▸ **Input for this task**:

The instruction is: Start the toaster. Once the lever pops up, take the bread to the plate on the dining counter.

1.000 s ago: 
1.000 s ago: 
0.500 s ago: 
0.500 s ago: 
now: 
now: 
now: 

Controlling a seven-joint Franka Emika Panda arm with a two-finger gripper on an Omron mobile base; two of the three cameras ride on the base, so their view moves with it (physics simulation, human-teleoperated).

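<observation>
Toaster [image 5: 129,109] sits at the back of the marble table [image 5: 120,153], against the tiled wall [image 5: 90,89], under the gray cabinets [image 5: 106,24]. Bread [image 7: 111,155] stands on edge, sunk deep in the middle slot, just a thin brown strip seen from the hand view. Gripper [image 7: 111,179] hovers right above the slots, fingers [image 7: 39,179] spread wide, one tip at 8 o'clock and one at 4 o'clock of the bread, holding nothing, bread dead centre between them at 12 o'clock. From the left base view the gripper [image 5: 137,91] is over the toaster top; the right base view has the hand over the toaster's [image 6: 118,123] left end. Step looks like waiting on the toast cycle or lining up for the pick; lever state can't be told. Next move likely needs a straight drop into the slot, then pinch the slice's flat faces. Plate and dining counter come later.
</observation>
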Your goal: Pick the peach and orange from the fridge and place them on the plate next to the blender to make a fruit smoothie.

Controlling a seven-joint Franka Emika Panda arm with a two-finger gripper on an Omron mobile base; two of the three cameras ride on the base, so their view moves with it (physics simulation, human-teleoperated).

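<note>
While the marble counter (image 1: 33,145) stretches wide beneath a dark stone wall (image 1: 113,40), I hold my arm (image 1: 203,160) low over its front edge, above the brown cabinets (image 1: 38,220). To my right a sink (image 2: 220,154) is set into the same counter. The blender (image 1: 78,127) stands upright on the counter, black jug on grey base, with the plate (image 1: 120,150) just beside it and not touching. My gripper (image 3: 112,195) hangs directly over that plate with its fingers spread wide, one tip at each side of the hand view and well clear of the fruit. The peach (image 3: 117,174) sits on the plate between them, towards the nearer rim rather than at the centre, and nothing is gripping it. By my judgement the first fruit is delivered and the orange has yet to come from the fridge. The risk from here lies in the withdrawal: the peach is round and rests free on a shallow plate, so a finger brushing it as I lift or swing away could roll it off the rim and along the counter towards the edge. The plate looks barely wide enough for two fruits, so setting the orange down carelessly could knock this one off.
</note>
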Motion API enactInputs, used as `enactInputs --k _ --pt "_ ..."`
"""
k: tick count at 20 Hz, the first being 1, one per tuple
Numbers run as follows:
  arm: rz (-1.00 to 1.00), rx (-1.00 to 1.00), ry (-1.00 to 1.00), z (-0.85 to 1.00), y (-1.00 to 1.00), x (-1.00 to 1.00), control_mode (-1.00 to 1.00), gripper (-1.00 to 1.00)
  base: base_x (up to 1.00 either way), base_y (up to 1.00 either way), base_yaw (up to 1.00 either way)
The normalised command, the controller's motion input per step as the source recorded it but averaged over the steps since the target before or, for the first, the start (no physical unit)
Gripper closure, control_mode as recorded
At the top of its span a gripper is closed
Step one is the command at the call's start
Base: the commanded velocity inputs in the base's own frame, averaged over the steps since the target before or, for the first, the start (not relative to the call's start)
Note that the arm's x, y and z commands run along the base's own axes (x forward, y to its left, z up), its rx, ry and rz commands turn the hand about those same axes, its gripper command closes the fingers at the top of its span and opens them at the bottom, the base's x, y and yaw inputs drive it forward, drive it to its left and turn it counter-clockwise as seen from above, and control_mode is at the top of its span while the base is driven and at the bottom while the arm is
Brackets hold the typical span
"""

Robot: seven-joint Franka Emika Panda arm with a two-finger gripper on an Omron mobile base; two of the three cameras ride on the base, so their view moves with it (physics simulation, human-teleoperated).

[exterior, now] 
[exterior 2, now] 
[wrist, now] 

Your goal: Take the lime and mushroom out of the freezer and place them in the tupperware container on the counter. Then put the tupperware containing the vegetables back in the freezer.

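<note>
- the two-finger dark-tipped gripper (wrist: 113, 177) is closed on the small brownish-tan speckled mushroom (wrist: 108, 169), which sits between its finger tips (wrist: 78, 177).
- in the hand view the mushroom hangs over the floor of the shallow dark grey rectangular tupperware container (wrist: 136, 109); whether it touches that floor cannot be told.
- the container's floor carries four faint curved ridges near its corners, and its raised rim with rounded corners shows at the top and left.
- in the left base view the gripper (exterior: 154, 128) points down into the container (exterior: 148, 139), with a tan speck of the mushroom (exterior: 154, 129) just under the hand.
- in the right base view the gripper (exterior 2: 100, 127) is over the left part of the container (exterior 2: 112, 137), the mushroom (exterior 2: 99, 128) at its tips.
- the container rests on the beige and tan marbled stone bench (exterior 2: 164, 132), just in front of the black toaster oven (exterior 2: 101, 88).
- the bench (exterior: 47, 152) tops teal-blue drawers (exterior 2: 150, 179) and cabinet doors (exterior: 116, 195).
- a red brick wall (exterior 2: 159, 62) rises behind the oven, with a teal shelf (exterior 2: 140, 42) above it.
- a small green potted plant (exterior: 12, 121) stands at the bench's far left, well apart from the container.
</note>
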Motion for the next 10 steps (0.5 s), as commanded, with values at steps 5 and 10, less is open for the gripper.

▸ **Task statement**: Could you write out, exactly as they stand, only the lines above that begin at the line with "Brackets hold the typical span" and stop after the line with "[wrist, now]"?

▸ **Result for this exercise**:
Brackets hold the typical span
"""

Robot: seven-joint Franka Emika Panda arm with a two-finger gripper on an Omron mobile base; two of the three cameras ride on the base, so their view moves with it (physics simulation, human-teleoperated).

[exterior, now] 
[exterior 2, now] 
[wrist, now] 

The full output has already been given.